- _Problem requirements_
A word-for-word reproduction of the listing is required.
┌────────
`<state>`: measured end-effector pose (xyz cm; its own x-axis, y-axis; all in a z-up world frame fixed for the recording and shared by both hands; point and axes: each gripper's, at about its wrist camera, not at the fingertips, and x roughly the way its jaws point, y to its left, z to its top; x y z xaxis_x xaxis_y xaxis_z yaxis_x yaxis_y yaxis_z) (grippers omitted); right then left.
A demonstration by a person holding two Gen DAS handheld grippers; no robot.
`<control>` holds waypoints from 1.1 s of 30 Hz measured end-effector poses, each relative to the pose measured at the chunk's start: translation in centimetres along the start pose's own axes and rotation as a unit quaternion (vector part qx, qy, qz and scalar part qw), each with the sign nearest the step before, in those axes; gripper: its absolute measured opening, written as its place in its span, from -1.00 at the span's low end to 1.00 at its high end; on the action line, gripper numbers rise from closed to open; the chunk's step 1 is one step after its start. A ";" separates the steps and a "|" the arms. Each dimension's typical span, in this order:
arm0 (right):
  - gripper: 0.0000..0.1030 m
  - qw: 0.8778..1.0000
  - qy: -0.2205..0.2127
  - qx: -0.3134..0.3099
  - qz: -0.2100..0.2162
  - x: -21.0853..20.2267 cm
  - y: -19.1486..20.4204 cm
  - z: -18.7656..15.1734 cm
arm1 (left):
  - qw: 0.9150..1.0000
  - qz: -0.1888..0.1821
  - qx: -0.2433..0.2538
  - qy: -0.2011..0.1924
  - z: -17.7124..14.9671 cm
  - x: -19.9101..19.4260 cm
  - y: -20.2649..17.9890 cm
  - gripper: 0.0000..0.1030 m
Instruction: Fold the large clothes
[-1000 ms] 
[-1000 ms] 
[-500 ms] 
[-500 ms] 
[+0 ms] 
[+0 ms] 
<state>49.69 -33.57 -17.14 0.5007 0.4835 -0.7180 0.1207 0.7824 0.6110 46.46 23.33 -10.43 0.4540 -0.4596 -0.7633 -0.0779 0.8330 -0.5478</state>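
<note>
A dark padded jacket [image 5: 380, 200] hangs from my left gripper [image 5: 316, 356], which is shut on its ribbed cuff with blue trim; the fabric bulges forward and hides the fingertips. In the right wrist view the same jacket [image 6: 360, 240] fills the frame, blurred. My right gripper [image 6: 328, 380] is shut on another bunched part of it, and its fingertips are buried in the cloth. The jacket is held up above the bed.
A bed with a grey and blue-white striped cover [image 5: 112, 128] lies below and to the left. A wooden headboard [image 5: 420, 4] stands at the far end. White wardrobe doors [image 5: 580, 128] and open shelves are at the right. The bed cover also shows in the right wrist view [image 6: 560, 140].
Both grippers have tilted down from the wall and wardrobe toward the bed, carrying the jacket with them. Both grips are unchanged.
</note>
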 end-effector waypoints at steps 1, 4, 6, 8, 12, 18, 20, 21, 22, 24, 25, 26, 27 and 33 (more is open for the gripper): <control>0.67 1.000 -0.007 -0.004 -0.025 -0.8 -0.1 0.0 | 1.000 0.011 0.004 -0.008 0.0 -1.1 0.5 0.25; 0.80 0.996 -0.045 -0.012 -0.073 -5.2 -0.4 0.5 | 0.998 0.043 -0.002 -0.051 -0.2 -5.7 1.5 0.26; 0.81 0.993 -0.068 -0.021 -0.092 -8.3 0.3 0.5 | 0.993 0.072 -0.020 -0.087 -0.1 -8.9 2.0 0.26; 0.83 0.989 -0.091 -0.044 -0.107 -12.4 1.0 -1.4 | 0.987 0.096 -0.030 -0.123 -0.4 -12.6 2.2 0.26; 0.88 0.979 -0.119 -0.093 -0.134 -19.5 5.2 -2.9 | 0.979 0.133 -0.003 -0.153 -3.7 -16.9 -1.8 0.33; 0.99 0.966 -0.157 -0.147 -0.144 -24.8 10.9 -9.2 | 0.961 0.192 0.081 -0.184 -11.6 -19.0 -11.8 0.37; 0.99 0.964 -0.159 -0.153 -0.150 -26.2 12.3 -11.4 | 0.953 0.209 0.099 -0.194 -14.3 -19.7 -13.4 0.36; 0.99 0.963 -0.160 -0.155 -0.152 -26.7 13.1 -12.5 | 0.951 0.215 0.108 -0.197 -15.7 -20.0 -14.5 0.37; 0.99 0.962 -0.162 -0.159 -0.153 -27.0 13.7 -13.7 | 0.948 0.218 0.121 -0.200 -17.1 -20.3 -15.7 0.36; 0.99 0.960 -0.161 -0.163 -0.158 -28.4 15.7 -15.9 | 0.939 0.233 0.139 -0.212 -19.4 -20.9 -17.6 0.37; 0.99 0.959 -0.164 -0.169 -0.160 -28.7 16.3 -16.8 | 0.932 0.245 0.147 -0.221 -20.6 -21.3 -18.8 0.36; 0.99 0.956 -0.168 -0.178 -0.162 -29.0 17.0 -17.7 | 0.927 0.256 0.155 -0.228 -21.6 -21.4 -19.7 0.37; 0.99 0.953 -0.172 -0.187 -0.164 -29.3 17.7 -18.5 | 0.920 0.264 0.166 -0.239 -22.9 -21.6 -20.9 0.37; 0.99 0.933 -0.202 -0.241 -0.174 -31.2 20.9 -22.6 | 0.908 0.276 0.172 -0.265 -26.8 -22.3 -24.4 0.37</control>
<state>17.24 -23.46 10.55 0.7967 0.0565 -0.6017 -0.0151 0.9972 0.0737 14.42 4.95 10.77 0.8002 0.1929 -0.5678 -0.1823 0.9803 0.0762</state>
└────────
- _Answer to the problem_
`<state>`: measured end-effector pose (xyz cm; its own x-axis, y-axis; all in a z-up world frame fixed for the recording and shared by both hands; point and axes: each gripper's, at about its wrist camera, not at the fingertips, and x roughly the way its jaws point, y to its left, z to its top; x y z xaxis_x xaxis_y xaxis_z yaxis_x yaxis_y yaxis_z) (grippers omitted); right then left.
A demonstration by a person holding two Gen DAS handheld grippers; no robot.
`<control>` holds waypoints from 1.1 s of 30 Hz measured end-effector poses, each relative to the pose measured at the chunk's start: translation in centimetres along the start pose's own axes and rotation as a unit quaternion (vector part qx, qy, qz and scalar part qw), each with the sign nearest the step before, in those axes; gripper: its absolute measured opening, written as its place in its span, from -1.00 at the span's low end to 1.00 at its high end; on the action line, gripper numbers rise from closed to open; the chunk's step 1 is one step after its start. A ";" separates the steps and a "|" the arms. Each dimension's typical span, in this order:
arm0 (right):
  - gripper: 0.0000..0.1030 m
  - qw: 0.8778..1.0000
  - qy: -0.2205..0.2127
  - qx: -0.3134..0.3099
  - qz: -0.2100..0.2162
  - x: -21.0853..20.2267 cm
  - y: -19.1486..20.4204 cm
  - z: -18.7656..15.1734 cm
arm1 (left):
  - qw: 0.9150..1.0000
  - qz: -0.1888..0.1821
  - qx: -0.2433..0.2538
  - qy: -0.2011..0.1924
  - z: -17.7124..14.9671 cm
  - x: -19.9101..19.4260 cm
  - y: -20.2649..17.9890 cm
  - gripper: 0.0000..0.1030 m
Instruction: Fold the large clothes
[-1000 ms] 
[-1000 ms] 
[-500 ms] 
[-500 ms] 
[+0 ms] 
[+0 ms] 
<state>49.69 -33.57 -17.14 0.5007 0.4835 -0.7180 0.1207 0.7824 0.6110 46.46 23.33 -10.43 0.4540 -0.4596 -0.7633 -0.0779 0.8330 -0.5478</state>
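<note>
A dark padded jacket [image 5: 380, 200] hangs from my left gripper [image 5: 316, 356], which is shut on its ribbed cuff with blue trim; the fabric bulges forward and hides the fingertips. In the right wrist view the same jacket [image 6: 360, 240] fills the frame, blurred. My right gripper [image 6: 328, 380] is shut on another bunched part of it, and its fingertips are buried in the cloth. The jacket is held up above the bed.
A bed with a grey and blue-white striped cover [image 5: 112, 128] lies below and to the left. A wooden headboard [image 5: 420, 4] stands at the far end. White wardrobe doors [image 5: 580, 128] and open shelves are at the right. The bed cover also shows in the right wrist view [image 6: 560, 140].
Both grippers have tilted down from the wall and wardrobe toward the bed, carrying the jacket with them. Both grips are unchanged.
</note>
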 end-effector waypoints at steps 1, 4, 6, 8, 12, 18, 20, 21, 22, 24, 25, 26, 27 and 33 (more is open for the gripper): <control>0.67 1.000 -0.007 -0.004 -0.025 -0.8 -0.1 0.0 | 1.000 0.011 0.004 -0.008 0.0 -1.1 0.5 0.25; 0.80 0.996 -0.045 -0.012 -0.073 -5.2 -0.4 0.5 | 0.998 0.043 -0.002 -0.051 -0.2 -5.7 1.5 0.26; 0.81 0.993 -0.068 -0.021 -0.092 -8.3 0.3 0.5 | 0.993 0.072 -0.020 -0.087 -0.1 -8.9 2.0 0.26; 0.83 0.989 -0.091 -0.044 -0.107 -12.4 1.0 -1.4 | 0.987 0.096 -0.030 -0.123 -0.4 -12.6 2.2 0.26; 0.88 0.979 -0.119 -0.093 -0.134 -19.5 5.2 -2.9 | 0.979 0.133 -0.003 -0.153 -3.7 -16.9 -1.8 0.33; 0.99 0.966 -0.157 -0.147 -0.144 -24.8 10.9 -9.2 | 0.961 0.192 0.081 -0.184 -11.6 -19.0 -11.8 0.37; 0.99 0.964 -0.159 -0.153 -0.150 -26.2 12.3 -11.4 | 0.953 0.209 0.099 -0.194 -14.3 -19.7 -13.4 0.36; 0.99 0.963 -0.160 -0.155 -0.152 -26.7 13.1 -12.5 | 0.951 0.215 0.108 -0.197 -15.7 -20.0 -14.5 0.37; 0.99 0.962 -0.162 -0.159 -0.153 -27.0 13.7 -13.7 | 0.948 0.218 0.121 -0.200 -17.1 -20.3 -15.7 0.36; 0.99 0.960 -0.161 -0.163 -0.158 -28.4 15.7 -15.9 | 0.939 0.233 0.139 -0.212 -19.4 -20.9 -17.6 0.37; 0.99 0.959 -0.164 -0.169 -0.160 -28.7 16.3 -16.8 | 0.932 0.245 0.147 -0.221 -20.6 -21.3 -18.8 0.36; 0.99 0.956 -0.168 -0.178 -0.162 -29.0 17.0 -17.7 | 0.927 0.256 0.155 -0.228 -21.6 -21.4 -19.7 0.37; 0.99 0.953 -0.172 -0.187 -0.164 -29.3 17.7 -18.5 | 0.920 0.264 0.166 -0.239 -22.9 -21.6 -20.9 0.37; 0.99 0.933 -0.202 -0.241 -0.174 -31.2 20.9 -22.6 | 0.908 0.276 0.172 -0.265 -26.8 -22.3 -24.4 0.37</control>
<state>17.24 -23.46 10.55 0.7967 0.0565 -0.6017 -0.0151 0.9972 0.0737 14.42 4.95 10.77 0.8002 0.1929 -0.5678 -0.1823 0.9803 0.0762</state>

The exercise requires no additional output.